Marzia Ciunfrini

Il termine iniziale da cui si calcolano i 90 giorni può coincidere:

  1. con il giorno in cui la violazione è stata commessa (questa è l'ipotesi più frequente);
  2. con il giorno in cui l'organo acceratore si è trovato nella condizione di conoscere effettivamente i suoi dati per operare la notifica.

Questa ultima ipotesi può far cadere in errore quando si effettua il calcolo dei 90 giorni.

Il Giudice di Pace a cui presentare il ricorso è quello competente per il luogo ove è stata commessa infrazione.
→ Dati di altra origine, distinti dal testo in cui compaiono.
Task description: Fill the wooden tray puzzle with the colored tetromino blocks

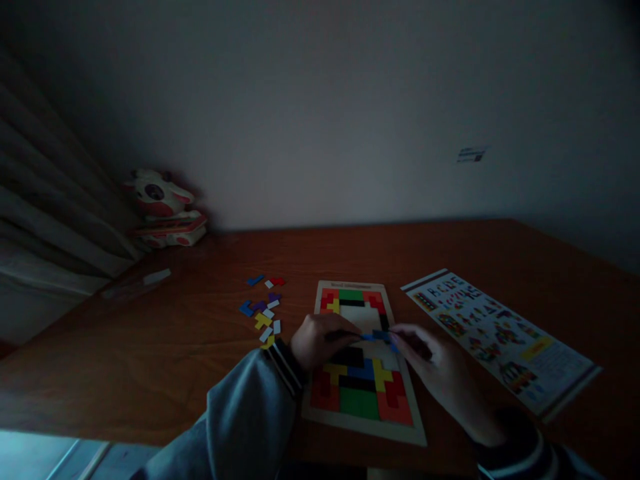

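A wooden puzzle board [367, 431] with red, green, yellow, black and blue pieces lies near the table's front edge; its middle shows bare pale wood. Over that middle, a blue piece [381, 335] is held between both hands. My left hand [325, 339] pinches its left end from the board's left side, thumb and forefinger together. From the right, my right hand [425, 353] has its fingertips closed on the other end. Whether the blue is one piece or two is hard to tell in the dim light.
Loose yellow, blue, purple, red and white pieces [263, 321] lie left of the board. A printed pattern sheet [505, 337] lies to the right on the table [220, 260]. A cow-shaped toy [165, 207] stands at the back left beside a curtain [50, 180].
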Demonstrator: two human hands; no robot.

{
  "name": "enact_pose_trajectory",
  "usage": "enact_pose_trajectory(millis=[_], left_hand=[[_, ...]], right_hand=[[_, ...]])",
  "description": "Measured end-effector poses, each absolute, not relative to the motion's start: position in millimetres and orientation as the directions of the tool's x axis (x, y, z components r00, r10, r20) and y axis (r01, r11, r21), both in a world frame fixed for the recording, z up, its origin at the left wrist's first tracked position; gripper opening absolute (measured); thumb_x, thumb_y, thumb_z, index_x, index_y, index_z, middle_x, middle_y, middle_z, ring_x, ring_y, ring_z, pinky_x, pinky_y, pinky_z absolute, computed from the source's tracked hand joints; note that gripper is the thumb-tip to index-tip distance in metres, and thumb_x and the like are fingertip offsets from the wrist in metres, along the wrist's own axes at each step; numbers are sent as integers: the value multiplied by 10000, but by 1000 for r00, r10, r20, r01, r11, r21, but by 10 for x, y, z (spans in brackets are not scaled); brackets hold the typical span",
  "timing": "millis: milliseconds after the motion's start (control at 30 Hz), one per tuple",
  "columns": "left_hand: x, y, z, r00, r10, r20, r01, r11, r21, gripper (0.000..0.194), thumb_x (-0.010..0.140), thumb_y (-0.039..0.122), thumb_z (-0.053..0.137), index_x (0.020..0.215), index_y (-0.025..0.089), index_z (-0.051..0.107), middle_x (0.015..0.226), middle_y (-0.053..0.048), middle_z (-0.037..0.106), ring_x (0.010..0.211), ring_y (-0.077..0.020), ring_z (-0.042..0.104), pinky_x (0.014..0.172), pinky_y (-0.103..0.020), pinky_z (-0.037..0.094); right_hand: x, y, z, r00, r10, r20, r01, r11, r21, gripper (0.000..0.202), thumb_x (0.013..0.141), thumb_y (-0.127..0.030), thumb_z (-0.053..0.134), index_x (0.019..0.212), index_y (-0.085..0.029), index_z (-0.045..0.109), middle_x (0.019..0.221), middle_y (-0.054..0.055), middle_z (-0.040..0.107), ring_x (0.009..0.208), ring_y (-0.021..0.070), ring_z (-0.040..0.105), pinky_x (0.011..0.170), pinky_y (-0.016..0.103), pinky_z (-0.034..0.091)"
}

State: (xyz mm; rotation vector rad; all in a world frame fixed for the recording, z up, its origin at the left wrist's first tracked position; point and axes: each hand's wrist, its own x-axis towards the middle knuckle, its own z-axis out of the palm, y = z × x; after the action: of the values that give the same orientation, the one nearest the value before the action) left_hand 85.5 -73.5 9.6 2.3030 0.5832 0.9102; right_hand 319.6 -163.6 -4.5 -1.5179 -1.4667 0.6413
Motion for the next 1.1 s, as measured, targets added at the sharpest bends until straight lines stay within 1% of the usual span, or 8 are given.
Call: enact_pose_trajectory(millis=[133, 267, 433, 533, 733, 800, 933, 1100], left_hand=[[863, -762, 130, 730, 534, 427, 161, -741, 652, 154, 913, 256, 646, 1016, 177, 728, 955, -53, 750, 881, -150, 697, 830, -249, 551], [866, -761, 135, 680, 612, 404, 238, -706, 668, 147, 912, 254, 641, 1016, 182, 718, 948, -52, 726, 852, -153, 682, 794, -259, 559], [864, -757, 93, 573, 701, 424, 265, -649, 713, 168, 896, 228, 645, 1050, 183, 694, 987, -60, 712, 865, -158, 681, 774, -269, 580], [865, -759, 90, 564, 708, 425, 263, -642, 720, 178, 884, 194, 641, 1055, 174, 689, 1011, -68, 707, 885, -161, 683, 777, -272, 587], [864, -756, 97, 575, 704, 417, 288, -651, 702, 199, 879, 162, 624, 1071, 176, 678, 1023, -63, 701, 918, -166, 677, 818, -289, 580], [861, -754, 95, 575, 703, 419, 286, -653, 702, 192, 884, 169, 620, 1067, 177, 677, 1025, -61, 701, 918, -164, 676, 819, -288, 579], [853, -750, 91, 578, 704, 414, 300, -655, 694, 186, 892, 188, 617, 1069, 182, 673, 1022, -58, 699, 911, -165, 673, 812, -285, 574], [849, -745, 78, 597, 699, 395, 311, -655, 689, 196, 899, 192, 612, 1086, 195, 674, 1033, -54, 695, 920, -166, 667, 829, -283, 563]], right_hand=[[3235, -1616, -100, 223, 941, 255, 474, 124, -871, 332, 892, -509, 576, 1035, -228, 682, 1049, 95, 751, 951, 248, 718, 811, 356, 595], [3256, -1614, -155, 224, 944, 242, 430, 127, -894, 354, 889, -505, 599, 1104, -232, 663, 1125, 104, 733, 1002, 257, 709, 844, 380, 598], [3254, -1629, -161, 192, 954, 230, 442, 126, -888, 342, 896, -490, 592, 1112, -234, 660, 1126, 111, 730, 1029, 267, 700, 889, 417, 583], [3242, -1636, -141, 174, 954, 246, 454, 144, -879, 331, 898, -480, 588, 1115, -239, 659, 1131, 103, 727, 1036, 260, 696, 889, 403, 581], [3219, -1648, -104, 133, 956, 260, 421, 183, -888, 363, 916, -452, 558, 1211, -250, 617, 1134, 89, 718, 976, 226, 711, 811, 340, 601], [3216, -1661, -79, 107, 947, 302, 476, 218, -852, 308, 924, -432, 547, 1152, -253, 653, 1097, 82, 721, 961, 222, 708, 801, 333, 599], [3222, -1731, -46, 14, 926, 378, 634, 284, -719, 230, 917, -404, 565, 1018, -262, 716, 995, 76, 730, 920, 232, 700, 793, 347, 594], [3280, -1870, -114, -109, 922, 372, 684, 341, -644, 254, 918, -357, 585, 1137, -314, 709, 1062, 43, 730, 953, 213, 704, 826, 320, 595]])
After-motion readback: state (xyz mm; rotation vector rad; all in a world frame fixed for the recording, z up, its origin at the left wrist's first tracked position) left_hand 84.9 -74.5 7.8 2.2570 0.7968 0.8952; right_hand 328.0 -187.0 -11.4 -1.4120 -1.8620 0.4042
C'è la possibilità di inviare il ricorso alla cancelleria mediante gli uffici postali. L'importante è che lo si faccia con raccomandata con ricevuta di ritorno. Nel plico bisogna inserire l'originale del ricorso e del verbale + 4 copie.

Se ha degli amici o parenti, che vivono nel luogo dove è stata commessa l'infrazione, potrà eleggere domicilio presso di loro (va indicata l'elezione di domicilio nella parte del ricorso relativa alle generalità del ricorrente).

Ciò le consentirà di ricevere la notizia dell'udienza tramite il domiciliatario amico o parente, a cui verrà inoltrata dalla cancelleria del GdP la comunicazione relativa alla data in cui è fissata l'udienza.

Se invece non ha amici o parenti in zona, le conviene annotare il numero di telefono della cancelleria del giudice di pace e contattare periodicamente l'ufficio per ottenere le informazioni che le servono.

Se non si è presenti all'udienza fissata, senza un giustificato motivo, il rischio di vanificare il ricorso è altissimo.